In the listing below, find the line that contains "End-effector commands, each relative" and the line that contains "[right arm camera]". Quote both and every line between them, exactly, and nothing more.

| SUPPLIED DATA |
++++++
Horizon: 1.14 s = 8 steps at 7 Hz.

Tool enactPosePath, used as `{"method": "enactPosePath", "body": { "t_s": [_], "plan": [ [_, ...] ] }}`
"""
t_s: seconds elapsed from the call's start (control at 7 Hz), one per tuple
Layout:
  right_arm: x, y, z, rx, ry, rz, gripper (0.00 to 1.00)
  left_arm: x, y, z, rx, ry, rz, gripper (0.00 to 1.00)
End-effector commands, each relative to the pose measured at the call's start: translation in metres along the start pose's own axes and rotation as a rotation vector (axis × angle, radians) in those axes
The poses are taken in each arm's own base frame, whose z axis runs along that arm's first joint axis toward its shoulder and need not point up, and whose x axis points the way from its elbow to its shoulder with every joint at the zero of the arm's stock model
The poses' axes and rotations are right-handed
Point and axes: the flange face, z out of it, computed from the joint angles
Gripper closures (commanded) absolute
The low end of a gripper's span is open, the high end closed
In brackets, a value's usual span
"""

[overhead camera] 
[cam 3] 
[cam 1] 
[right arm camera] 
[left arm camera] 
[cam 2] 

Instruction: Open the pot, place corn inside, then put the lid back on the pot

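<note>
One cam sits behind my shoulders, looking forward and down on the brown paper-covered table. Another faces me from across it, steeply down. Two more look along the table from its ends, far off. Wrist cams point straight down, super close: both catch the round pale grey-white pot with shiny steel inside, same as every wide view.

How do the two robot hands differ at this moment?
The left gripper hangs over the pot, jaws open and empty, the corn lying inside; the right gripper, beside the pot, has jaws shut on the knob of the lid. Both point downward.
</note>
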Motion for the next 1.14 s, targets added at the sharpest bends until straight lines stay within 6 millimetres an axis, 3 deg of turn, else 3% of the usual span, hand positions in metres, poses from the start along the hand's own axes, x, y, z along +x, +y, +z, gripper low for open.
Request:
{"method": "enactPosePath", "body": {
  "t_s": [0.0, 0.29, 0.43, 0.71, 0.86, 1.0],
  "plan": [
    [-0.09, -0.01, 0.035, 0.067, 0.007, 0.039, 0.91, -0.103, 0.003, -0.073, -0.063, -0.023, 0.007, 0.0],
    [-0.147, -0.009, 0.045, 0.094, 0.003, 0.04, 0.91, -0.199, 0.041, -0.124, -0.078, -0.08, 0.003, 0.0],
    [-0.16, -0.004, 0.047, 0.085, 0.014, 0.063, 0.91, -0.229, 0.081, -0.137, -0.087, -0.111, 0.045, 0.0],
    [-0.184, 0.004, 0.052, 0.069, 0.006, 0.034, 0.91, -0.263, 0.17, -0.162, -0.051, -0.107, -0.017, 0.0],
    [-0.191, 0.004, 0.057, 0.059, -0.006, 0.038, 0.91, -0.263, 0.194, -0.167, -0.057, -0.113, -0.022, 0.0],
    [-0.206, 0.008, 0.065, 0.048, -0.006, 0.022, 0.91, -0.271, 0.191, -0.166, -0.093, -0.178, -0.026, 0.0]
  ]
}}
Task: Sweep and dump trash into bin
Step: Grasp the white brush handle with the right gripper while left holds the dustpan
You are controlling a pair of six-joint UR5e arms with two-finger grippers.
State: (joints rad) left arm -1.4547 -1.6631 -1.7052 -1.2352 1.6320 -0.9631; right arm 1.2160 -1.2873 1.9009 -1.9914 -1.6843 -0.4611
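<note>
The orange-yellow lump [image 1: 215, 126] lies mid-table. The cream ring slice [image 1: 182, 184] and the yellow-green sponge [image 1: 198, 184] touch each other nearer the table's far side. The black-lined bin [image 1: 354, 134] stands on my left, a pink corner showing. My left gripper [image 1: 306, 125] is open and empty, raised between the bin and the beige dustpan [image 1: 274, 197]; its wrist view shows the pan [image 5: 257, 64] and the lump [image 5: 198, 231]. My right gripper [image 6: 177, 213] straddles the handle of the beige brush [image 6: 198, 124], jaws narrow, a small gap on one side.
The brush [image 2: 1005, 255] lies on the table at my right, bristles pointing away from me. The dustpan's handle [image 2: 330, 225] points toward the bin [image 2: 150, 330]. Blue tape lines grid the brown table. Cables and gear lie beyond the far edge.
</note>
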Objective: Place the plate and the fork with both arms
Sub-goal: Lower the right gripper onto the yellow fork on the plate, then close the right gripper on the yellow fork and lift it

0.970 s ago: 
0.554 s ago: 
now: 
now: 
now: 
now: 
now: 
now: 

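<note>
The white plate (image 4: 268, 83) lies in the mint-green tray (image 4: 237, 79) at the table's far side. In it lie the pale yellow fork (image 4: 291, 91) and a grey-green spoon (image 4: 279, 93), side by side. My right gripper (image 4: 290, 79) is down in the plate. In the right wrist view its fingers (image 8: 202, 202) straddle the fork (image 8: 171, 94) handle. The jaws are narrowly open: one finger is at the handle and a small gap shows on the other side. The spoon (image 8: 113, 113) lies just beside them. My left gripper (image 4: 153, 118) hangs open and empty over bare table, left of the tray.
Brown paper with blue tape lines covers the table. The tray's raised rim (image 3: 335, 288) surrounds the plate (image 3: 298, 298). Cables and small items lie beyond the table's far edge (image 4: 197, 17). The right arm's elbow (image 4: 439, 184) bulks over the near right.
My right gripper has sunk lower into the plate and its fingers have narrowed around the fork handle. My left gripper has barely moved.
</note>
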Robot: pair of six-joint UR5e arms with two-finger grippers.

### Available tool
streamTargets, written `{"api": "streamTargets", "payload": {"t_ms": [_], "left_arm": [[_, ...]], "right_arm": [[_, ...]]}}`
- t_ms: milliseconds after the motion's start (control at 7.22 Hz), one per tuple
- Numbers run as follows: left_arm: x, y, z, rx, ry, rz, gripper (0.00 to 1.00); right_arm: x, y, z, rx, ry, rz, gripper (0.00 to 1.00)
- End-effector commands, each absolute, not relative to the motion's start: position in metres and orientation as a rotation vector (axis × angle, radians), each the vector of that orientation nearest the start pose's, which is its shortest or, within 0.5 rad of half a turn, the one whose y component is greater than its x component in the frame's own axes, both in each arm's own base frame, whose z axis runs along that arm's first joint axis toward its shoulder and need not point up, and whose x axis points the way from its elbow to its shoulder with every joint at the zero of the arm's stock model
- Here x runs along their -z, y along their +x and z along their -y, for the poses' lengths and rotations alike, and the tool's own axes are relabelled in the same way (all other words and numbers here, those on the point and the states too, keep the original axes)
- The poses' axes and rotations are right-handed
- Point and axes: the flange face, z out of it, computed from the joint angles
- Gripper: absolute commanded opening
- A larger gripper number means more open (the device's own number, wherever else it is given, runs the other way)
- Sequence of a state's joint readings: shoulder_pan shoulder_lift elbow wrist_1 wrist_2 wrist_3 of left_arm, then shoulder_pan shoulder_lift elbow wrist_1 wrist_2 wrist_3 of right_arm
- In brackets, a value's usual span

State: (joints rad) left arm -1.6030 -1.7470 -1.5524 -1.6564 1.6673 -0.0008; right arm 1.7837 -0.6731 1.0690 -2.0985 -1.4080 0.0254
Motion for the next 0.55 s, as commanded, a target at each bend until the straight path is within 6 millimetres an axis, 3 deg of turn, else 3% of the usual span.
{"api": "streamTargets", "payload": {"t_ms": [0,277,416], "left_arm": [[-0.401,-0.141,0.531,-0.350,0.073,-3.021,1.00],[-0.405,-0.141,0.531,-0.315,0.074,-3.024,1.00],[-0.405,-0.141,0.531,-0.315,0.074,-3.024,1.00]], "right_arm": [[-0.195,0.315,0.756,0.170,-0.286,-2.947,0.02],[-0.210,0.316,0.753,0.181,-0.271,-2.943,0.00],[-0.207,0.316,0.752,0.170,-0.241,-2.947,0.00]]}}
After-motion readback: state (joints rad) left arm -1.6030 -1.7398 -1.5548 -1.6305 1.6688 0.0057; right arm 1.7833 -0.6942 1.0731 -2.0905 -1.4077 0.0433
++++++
| OUTPUT BELOW |
End-effector commands, each relative to the pose measured at the call's start: translation in metres along the start pose's own axes and rotation as a rotation vector (axis × angle, radians) in those axes
The poses are taken in each arm's own base frame, whose z axis runs along that arm's first joint axis toward its shoulder and need not point up, and whose x axis points the way from its elbow to its shoulder with every joint at the zero of the arm's stock model
The poses' axes and rotations are right-handed
Point and axes: the flange face, z out of it, computed from the joint angles
Gripper closures (commanded) absolute
The low end of a gripper's span is open, the high end closed
In brackets, a value's usual span
"""

[overhead camera] 
[cam 3] 
[cam 1] 
[right arm camera] 

The required output has been given in full.